**THE TASK**: Restate word for word the lines in the listing below, starting at the line containing "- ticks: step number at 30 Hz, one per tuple" and ending at the line containing "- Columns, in", both included; leave out the rest.

**AVAILABLE RECORDS**:
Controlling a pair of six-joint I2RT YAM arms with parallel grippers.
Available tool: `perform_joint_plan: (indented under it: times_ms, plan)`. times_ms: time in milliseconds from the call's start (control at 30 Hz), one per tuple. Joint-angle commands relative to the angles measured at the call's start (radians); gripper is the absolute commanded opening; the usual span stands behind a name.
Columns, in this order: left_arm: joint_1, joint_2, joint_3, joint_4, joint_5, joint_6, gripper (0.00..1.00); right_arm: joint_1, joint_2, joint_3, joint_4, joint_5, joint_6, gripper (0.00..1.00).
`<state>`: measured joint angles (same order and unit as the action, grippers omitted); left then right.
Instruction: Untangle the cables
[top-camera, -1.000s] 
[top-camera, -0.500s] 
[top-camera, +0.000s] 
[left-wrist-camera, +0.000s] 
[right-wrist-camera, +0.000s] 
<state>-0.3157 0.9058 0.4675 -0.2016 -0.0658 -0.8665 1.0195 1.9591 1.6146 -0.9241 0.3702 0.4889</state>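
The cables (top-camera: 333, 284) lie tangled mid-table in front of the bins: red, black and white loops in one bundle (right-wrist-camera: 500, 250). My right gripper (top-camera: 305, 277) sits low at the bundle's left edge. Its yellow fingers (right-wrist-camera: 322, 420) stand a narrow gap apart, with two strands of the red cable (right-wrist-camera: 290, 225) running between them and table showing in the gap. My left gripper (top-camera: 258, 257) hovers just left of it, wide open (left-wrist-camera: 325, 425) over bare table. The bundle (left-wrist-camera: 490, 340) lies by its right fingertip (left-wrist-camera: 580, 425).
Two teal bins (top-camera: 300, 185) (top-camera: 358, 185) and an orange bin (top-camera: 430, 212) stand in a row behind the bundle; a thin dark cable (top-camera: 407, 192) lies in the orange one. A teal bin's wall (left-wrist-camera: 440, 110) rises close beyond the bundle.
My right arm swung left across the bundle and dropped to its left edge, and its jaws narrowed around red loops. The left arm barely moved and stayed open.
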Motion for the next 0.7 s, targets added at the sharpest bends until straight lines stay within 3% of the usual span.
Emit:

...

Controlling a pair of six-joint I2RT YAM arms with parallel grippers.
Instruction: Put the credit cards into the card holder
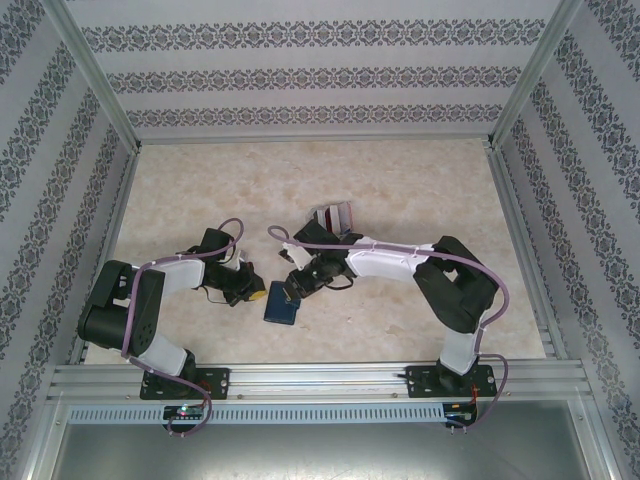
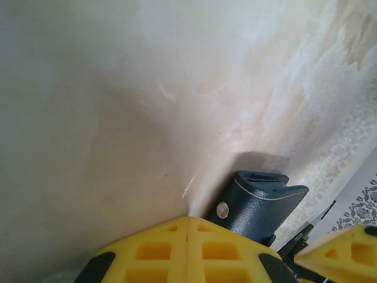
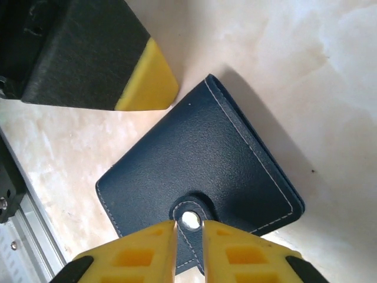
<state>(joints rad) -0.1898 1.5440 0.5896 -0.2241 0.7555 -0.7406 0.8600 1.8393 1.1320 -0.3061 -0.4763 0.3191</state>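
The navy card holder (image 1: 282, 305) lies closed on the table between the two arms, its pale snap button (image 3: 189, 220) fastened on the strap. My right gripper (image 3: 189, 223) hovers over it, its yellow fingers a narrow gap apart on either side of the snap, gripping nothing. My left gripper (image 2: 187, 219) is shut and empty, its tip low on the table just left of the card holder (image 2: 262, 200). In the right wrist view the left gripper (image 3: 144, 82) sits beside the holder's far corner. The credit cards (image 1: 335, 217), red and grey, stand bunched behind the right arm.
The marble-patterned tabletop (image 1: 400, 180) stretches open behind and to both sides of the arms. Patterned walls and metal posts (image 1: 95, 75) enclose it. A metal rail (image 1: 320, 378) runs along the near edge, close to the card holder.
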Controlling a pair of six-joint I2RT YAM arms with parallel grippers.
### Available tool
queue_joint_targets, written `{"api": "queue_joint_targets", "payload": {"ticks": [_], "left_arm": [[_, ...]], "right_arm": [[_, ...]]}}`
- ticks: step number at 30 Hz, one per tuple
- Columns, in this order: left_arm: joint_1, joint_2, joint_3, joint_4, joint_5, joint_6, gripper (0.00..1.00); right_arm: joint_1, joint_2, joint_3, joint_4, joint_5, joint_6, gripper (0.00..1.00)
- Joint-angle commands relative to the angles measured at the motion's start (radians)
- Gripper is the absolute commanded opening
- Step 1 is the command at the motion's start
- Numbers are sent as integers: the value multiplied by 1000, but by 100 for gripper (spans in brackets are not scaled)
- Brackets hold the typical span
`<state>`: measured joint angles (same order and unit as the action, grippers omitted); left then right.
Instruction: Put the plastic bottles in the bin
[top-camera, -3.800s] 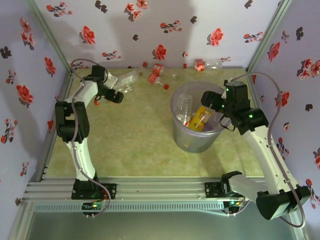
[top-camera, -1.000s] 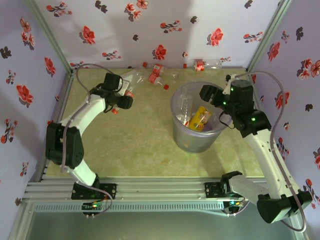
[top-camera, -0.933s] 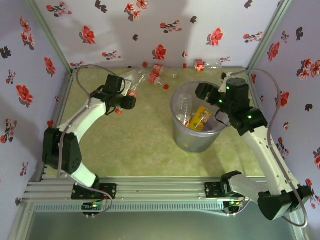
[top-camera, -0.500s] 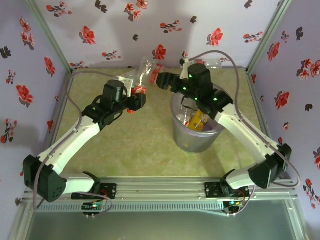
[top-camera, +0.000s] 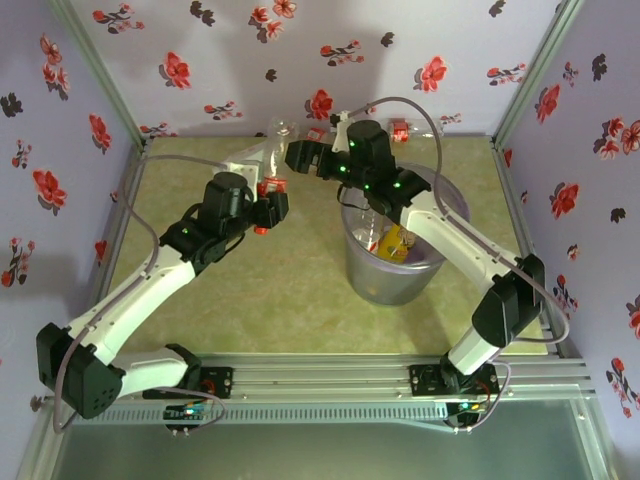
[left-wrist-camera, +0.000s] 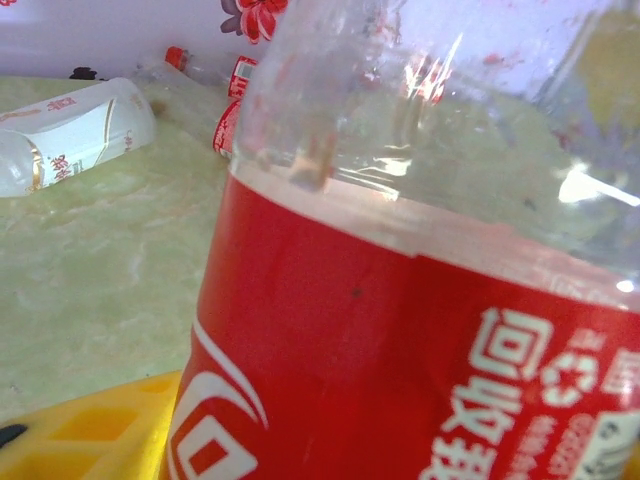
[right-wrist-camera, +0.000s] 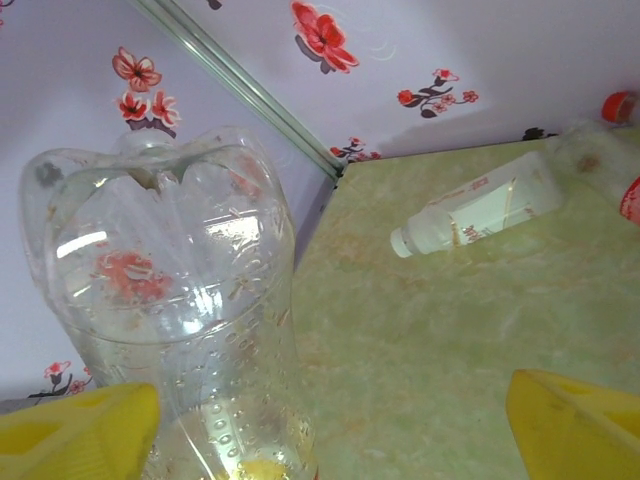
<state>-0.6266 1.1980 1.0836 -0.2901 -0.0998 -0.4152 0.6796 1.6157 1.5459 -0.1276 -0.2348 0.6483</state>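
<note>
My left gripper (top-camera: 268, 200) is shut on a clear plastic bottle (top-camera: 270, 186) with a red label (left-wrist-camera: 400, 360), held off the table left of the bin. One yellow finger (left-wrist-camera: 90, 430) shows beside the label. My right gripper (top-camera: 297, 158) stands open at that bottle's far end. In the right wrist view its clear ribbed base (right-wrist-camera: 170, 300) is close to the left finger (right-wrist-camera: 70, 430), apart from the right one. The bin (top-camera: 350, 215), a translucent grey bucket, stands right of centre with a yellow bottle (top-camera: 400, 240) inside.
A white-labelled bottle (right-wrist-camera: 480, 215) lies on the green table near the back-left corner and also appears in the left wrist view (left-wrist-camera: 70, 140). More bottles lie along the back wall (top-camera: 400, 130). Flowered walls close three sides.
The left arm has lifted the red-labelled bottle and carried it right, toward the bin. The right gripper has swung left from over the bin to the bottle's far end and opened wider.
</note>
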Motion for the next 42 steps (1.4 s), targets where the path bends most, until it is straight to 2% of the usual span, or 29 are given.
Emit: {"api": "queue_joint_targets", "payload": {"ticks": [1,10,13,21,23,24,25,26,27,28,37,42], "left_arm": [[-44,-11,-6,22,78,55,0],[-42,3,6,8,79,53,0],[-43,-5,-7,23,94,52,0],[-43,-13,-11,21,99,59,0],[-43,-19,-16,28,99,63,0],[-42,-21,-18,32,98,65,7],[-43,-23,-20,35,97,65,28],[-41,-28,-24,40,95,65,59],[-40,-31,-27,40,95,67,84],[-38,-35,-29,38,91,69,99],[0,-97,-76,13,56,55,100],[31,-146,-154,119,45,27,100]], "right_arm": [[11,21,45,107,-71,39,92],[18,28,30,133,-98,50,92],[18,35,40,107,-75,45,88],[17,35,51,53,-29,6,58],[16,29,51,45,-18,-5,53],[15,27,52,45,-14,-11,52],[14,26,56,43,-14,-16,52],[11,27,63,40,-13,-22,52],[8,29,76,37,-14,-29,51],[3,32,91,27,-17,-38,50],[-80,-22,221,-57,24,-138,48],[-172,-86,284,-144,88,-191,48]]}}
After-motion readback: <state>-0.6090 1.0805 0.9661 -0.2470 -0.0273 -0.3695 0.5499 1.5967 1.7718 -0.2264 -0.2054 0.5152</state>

**ANSWER SPACE**:
- ticks: step number at 30 Hz, one per tuple
- Columns, in this order: left_arm: joint_1, joint_2, joint_3, joint_4, joint_5, joint_6, gripper (0.00..1.00); right_arm: joint_1, joint_2, joint_3, joint_4, joint_5, joint_6, gripper (0.00..1.00)

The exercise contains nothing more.